◆ **Directions for this task**: Gather up every line from the entries below that uses the word "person".

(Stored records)

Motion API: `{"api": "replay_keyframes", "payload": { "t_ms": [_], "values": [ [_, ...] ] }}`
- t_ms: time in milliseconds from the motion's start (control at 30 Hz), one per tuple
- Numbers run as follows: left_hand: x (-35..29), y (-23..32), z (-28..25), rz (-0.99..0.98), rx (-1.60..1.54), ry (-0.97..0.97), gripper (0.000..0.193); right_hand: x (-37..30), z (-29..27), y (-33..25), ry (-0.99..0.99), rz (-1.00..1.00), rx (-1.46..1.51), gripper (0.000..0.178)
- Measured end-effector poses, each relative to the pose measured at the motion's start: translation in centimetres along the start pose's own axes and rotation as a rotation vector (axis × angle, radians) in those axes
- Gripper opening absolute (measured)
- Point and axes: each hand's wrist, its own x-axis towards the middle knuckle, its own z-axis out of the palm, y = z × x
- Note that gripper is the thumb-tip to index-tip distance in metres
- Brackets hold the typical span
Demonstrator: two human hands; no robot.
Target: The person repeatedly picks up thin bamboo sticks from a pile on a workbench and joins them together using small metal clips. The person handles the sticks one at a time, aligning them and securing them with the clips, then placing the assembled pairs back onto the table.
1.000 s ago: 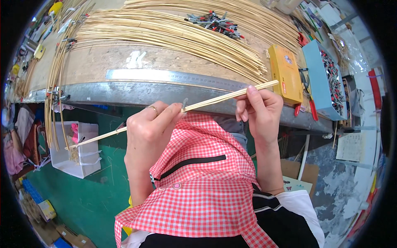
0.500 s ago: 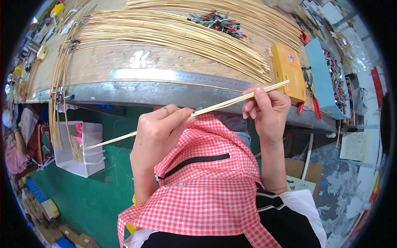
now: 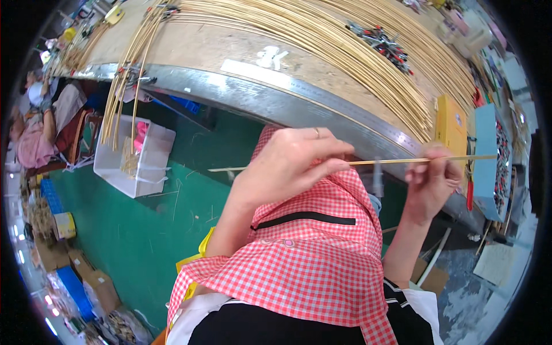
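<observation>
One thin strip [image 3: 397, 161], likely light, springy; hold near ends; right hand [image 3: 432, 185] pinches it; left hand [image 3: 290, 165] grip unclear

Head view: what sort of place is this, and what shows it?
Probably a craft workshop: long thin sticks lie on a workbench, with a heap of small clips and a ruler.

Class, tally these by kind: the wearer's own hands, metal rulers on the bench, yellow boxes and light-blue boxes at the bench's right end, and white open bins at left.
Left hand and right hand: 2
Metal ruler: 1
Yellow box: 1
Light-blue box: 1
White bin: 1
Total: 6
</observation>
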Motion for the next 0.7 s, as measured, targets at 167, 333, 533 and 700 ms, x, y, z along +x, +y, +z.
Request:
{"api": "replay_keyframes", "payload": {
  "t_ms": [167,333,533,700],
  "values": [
    [-1.7,-2.3,-6.6,-0.146,0.151,0.17,0.019,2.2,-5.6,-0.5,0.323,0.017,-0.023,0.018],
    [-4.7,-4.9,-11.5,-0.445,0.183,0.376,0.022,4.8,-12.9,-2.7,0.398,0.011,0.109,0.018],
    [-6.0,-7.1,-12.6,-0.463,0.232,0.364,0.021,5.7,-20.5,-3.4,0.401,0.023,0.356,0.017],
    [-5.4,-6.3,-11.8,-0.452,0.163,0.332,0.018,5.6,-25.3,-2.9,0.42,0.012,0.4,0.018]
  ]
}}
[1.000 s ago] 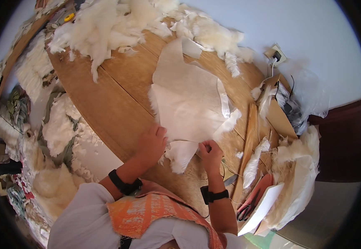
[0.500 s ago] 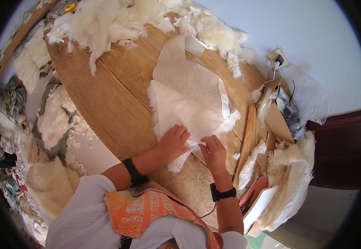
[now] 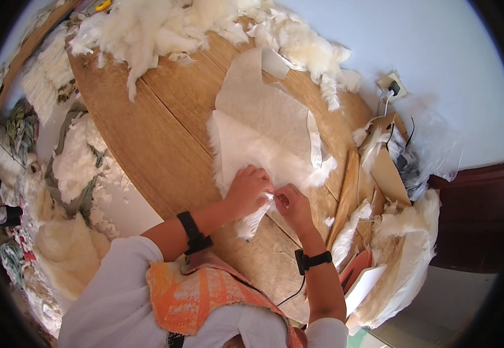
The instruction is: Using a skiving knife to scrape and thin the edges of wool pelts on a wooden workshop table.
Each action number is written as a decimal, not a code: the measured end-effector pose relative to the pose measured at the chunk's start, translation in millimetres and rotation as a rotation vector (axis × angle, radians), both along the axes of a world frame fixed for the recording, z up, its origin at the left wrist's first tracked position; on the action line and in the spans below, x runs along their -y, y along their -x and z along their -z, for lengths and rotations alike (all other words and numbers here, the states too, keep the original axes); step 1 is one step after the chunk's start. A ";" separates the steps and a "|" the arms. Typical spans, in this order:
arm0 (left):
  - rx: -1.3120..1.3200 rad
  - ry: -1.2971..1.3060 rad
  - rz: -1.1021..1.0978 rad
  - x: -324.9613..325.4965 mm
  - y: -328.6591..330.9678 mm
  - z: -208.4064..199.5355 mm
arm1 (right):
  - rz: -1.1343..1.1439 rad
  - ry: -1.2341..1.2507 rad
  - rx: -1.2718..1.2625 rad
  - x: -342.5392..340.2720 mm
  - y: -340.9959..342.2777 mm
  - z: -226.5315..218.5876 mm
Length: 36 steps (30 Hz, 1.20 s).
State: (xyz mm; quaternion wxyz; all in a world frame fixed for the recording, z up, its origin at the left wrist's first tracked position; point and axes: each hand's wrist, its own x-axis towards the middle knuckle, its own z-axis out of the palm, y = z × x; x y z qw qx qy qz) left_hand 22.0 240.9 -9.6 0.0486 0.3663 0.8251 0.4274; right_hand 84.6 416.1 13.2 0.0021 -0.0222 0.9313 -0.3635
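A white fur pelt (image 3: 252,143) lies on the wooden table in front of me, its fur showing on the near part and a greyish, suede-like backing (image 3: 266,107) facing up farther away. My left hand (image 3: 248,189) is closed on the pelt's near edge, fingers bent over it. Right beside it, my right hand (image 3: 293,207) pinches the same edge with thumb and fingertips. The gathered edge is between the two hands, and a narrow furry flap (image 3: 252,224) hangs below the left one. Whether a small tool is in my right fingers cannot be made out.
Loose cream fur (image 3: 159,29) heaps along the table's far edge (image 3: 176,110). To the right stand a cardboard box (image 3: 390,174) with a clear plastic bag (image 3: 437,151), a wall socket (image 3: 392,84) and more fur pieces (image 3: 405,255). Fur scraps (image 3: 72,249) pile up at the left.
My hands have come together: the white edge stretched between them before is now short and bunched. The right hand's fingers have curled in more. The pelt has stayed in place.
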 end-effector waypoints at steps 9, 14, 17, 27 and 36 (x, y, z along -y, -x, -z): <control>0.071 -0.033 -0.128 -9.6 -3.8 10.0 | -0.158 -0.129 -0.049 -14.7 17.2 -24.1; 0.106 -0.067 -0.139 -9.3 -2.5 8.0 | -0.297 -0.268 -0.051 -23.1 31.9 -30.9; 0.120 -0.070 -0.141 -9.2 -2.2 6.5 | -0.300 -0.304 -0.057 -22.5 32.0 -31.6; 0.120 -0.058 -0.136 -8.2 -2.5 4.0 | -0.512 -0.592 -0.065 -23.4 36.7 -38.8; 0.077 -0.098 -0.151 -9.1 -3.5 12.4 | -0.570 -0.532 0.021 -8.0 35.5 -30.0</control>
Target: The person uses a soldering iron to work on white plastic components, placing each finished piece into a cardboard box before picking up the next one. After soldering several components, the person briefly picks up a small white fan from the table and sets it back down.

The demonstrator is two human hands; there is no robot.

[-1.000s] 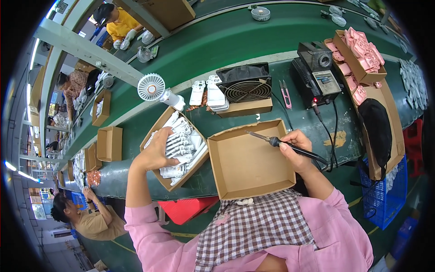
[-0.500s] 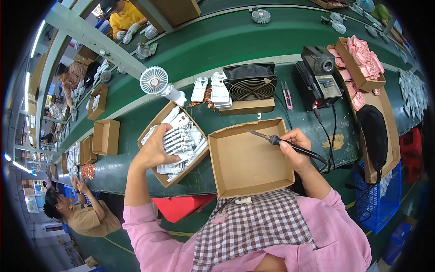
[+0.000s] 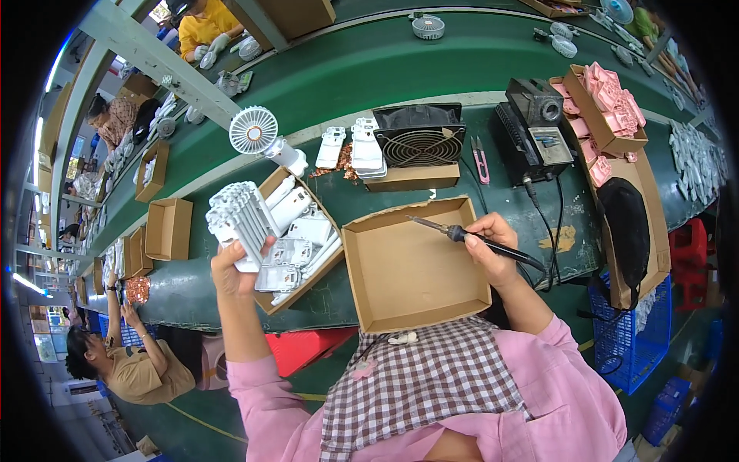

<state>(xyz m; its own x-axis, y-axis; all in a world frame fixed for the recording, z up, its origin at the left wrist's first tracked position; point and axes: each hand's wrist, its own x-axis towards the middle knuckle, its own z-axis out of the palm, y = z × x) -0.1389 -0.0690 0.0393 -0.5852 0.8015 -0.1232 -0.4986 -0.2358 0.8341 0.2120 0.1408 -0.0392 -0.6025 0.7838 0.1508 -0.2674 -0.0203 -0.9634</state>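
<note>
My left hand [image 3: 231,269] is closed round a row of white plastic housings [image 3: 245,219], stacked side by side and lifted above the left cardboard box [image 3: 304,289]. More white housings [image 3: 296,239] lie in that box. In my right hand [image 3: 493,246] is a soldering iron [image 3: 454,232], its dark handle between thumb and fingers and its tip pointing left. The iron is over the right part of a shallow cardboard box [image 3: 418,313], whose bare bottom shows.
Behind the boxes stand a white handheld fan [image 3: 258,132], white housings [image 3: 368,150] and a black square fan [image 3: 419,142]. Pink tweezers [image 3: 480,160] lie near a black soldering station [image 3: 535,135]. Pink parts [image 3: 612,96] fill a box at right. A co-worker [image 3: 142,366] sits at left.
My left hand has lifted the row of white housings out of the left box and tipped it, moving leftward. My right hand keeps the soldering iron in nearly the same place.
</note>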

◆ **Answer**:
Target: The person repeatedly picks up thin bamboo sticks from a pile on a workbench and joins them together using small metal clips. The person handles the sticks one at a time, aligning them and securing them with the clips, then placing the assembled pairs back onto the table.
Target: The person uses a soldering iron to work on white plastic components, placing each finished piece into a cardboard box before picking up the next one. After soldering several components, the person briefly picks up a small white fan from the table and sets it back down.

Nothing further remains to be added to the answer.